Le lendemain matin, il remarqua aussi que la terre du jardin avait été recouverte de fumier, et pensa que c’était pour cacher le sang du bœuf égorgé pendant la nuit.

Il nota ensuite que Joseph Philippe avait troqué les vêtements de travail qu’il portait la veille (sans doute tachés de sang), contre des habits propres, avant de se rendre à la foire de Carhaix «pour y prendre une pièce de toille et acheter une bigottée de seigle» qu’il fit moudre «au moulin de La Pie».

Il supposa en outre que le cultivateur avait vendu aux tanneurs de Petit Carhaix la peau du bœuf qui était de race pie rouge et portait, selon son propriétaire, une tache blanche à la queue.

Enfin, il accusa Catherine Vetel d’avoir servi une partie de la viande du bœuf volé, qu’elle avait conservée dans son charnier, aux convives de la fête du boudin qui s’était tenue chez elle le 15 février.

Un témoin impartial ? 

Le procureur fiscal du tribunal de Rostrenen aurait pu mettre en doute l’impartialité de Joseph Le Carvé, qui avait entretemps rompu son contrat de travail et quitté Joseph Philippe en très mauvais termes.

Mais il fut impressionné, semble-t-il, par l’abondance et la précision de ses dires, et sans chercher à les vérifier, transféra le dossier de la procédure qu’il avait instruite au siège royal de la sénéchaussée de Carhaix le 3 août 1776.

Les quatre accusés y furent interrogés à plusieurs reprises par le substitut du procureur du roi Théodore Le Gogal de Toulgoët, qui, après avoir relevé quelques contradictions mineures dans leurs déclarations, les fit incarcérer dans les prisons carhaisiennes le 2 octobre 1777.

Lourdement condamnés sans preuves concrètes 

Malgré leurs vives et constantes protestations d’innocence, et la plaidoirie de leur avocat, qui réfuta point par point les accusations de Joseph Le Carvé en montrant que cet unique témoin n’apportait pas de preuves concrètes de leur culpabilité, Joseph Philippe et Yves Pérennès furent condamnés le 10 mars 1778 «à servir comme forçats dans les gallères du roy l’espace de cinq ans», tout comme Louis Lafféter, en fuite, qui fut jugé par contumace.

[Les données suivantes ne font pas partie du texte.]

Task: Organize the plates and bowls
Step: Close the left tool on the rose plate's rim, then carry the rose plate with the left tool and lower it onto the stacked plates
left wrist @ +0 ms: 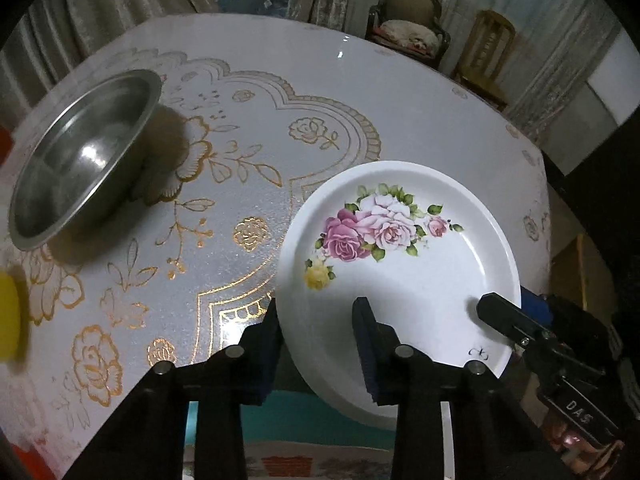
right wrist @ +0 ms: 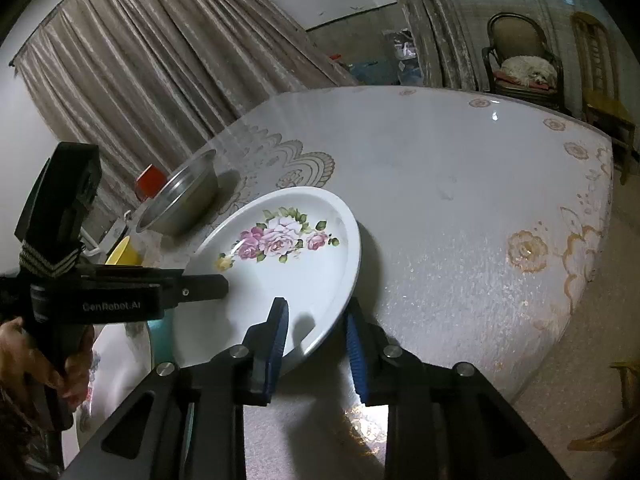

Catherine Vetel, condamnée à être publiquement «battue et fustigée sur les épaules nues par l’exécuteur de la Haute Justice», fut bannie pendant cinq ans hors des limites de la sénéchaussée carhaisienne.

Le 11 mars 1778, ils firent appel auprès du Parlement de Bretagne, dont nous ne connaissons pas le verdict.


La Réale : navire amiral des galères de France sous Louis XIV, sur lesquelles souffrirent et moururent, notamment, de nombreux protestants, condamnés pour leur foi.